Limited recourse borrowing arrangements
The end of the line for SMSF Borrowing?
In December 2013 the Government announced the terms of reference for the Financial System Inquiry, to be chaired by David Murray AO. The Inquiry was charged with “examining how the financial system could be positioned to best meet Australia’s evolving needs and support Australia’s economic growth”.
With terms of reference that included an examination of Australia’s superannuation system, the final report of was released late last year, and included a recommendation that the Government should restore the general prohibition on direct borrowing by superannuation funds.
What is the current position?
In 2007 the Government introduced significant changes to the Superannuation Industry (Supervision) Act 1993 (Cth) which allowed superannuation funds to enter into ‘limited recourse’ borrowing arrangements to acquire assets. Under these arrangements, the lender’s rights of recourse are limited to the asset acquired using the borrowed funds (plus in some circumstances, any security provided by a guarantor).
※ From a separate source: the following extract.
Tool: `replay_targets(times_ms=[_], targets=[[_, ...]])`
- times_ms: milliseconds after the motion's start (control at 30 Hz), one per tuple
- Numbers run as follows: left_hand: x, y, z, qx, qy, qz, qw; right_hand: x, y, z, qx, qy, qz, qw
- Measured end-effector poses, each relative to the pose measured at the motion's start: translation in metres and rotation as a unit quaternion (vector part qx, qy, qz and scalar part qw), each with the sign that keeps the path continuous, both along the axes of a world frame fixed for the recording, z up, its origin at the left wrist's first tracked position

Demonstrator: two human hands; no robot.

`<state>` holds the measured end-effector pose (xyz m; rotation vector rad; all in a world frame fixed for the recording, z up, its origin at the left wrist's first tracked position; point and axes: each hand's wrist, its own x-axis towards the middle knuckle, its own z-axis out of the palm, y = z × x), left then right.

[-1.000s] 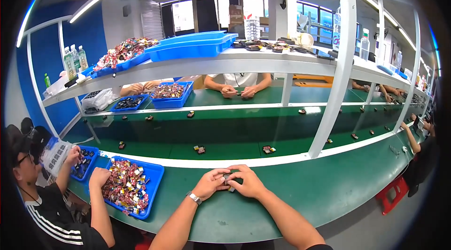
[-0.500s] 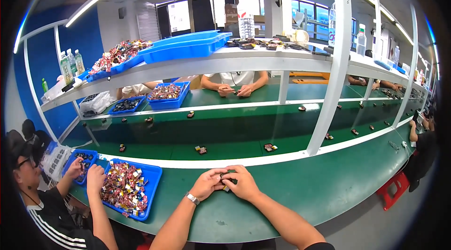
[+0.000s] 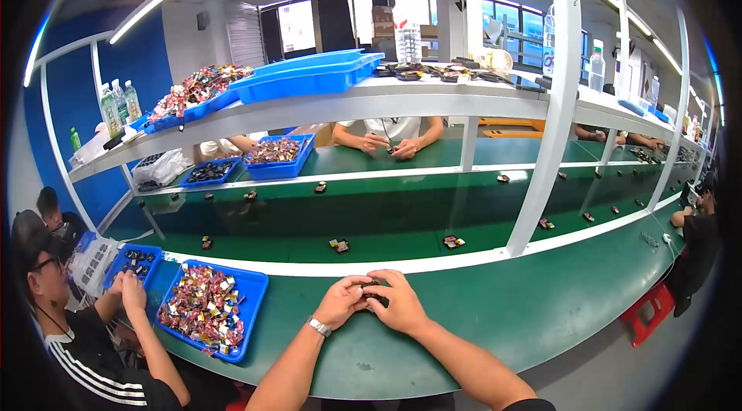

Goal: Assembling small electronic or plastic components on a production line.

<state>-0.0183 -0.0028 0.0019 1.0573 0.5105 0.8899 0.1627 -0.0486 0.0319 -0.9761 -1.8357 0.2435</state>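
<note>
Over the green worktop (image 3: pixel 464 334), my left hand (image 3: pixel 342 304) and my right hand (image 3: pixel 399 306) meet at the fingertips. Both are closed on a small dark part (image 3: pixel 374 294), with thumbs and fingers pinching it from either side. My fingers cover most of it, so its exact kind cannot be made out. To the left of my left hand lies a blue tray (image 3: pixel 259 295) heaped with small red, white and yellow electronic pieces (image 3: pixel 202 307).
Beyond a white rail, a green conveyor belt (image 3: pixel 394 249) carries several small assemblies (image 3: pixel 338 246). A white post (image 3: pixel 545 117) rises at front right, under a shelf with blue trays (image 3: pixel 309 75). At left, a co-worker's hands (image 3: pixel 127 291) are near a smaller blue tray (image 3: pixel 147 260).
The assemblies on the belt have shifted slightly right. The co-worker at left has brought both hands together beside the smaller tray. My hands stay in place, fingers slightly shifted on the dark part.
</note>
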Motion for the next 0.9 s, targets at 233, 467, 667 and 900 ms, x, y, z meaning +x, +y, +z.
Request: replay_targets(times_ms=[233,467,667,900], targets=[[0.0,0.001,-0.002,0.011,-0.04,-0.017,0.999,-0.003,0.0,-0.002,-0.006,0.027,-0.021,0.999],[0.003,-0.001,-0.002,0.002,-0.041,0.003,0.999,-0.006,0.005,-0.014,-0.024,0.042,-0.029,0.998],[0.005,-0.002,0.001,0.011,-0.028,0.009,0.999,0.0,0.007,-0.01,0.0,-0.007,-0.014,1.0],[0.006,-0.003,0.004,-0.006,-0.015,0.028,0.999,-0.005,0.004,0.0,0.054,0.003,-0.066,0.996]])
The asset acquired using the arrangement must be a single asset (or a collection of identical assets with the same market value) which the superannuation fund is not otherwise prohibited from acquiring. Limited recourse borrowing has been a very useful strategy, particularly for self managed superannuation fund trustees looking to gear commercial property – often the business property used by the members’ own business.
What did the report say?
The report recommended that funds with existing borrowings should be permitted to maintain those borrowings, and that funds disposing of assets purchased by direct borrowing should be permitted to maintain those borrowings. While there were a number of submissions to the report that measures such as imposing a cap on fund assets that could be invested through borrowing, the final report recommended a return to the pre-2007 position whereby direct borrowing be prohibited (except for temporary borrowing for short-term liquidity management purposes).
The Inquiry’s rationale for the recommendation is the prevention of the unnecessary build up of risk in the superannuation system. The Inquiry noted that over the last five years the amount of funds borrowed using limited recourse borrowing arrangements increased from $497 million in 2009 to $8.7 billion in June 2014.
What will happen?
There is speculation that the Government will substantially amend the limited recourse borrowing arrangements at some stage in the next few months, although there has been some spirited defense of the arrangements by people such as Peter Costello, who introduced the provisions into the SIS Act as treasurer. Of course a change to these arrangements could see SMSF members choose to take on riskier loans outside of the superannuation environment. We anticipate that the coming year will be an interesting one for superannuation legislation.
What should you do?
At this stage, limited recourse borrowing arrangements are legal, and will remain so until an announcement is made. There are also alternative strategies whereby ungeared trusts can be used to acquire assets through a self managed superannuation fund. These strategies are complex, however, and members and their advisors should ensure that they seek appropriately qualified advice.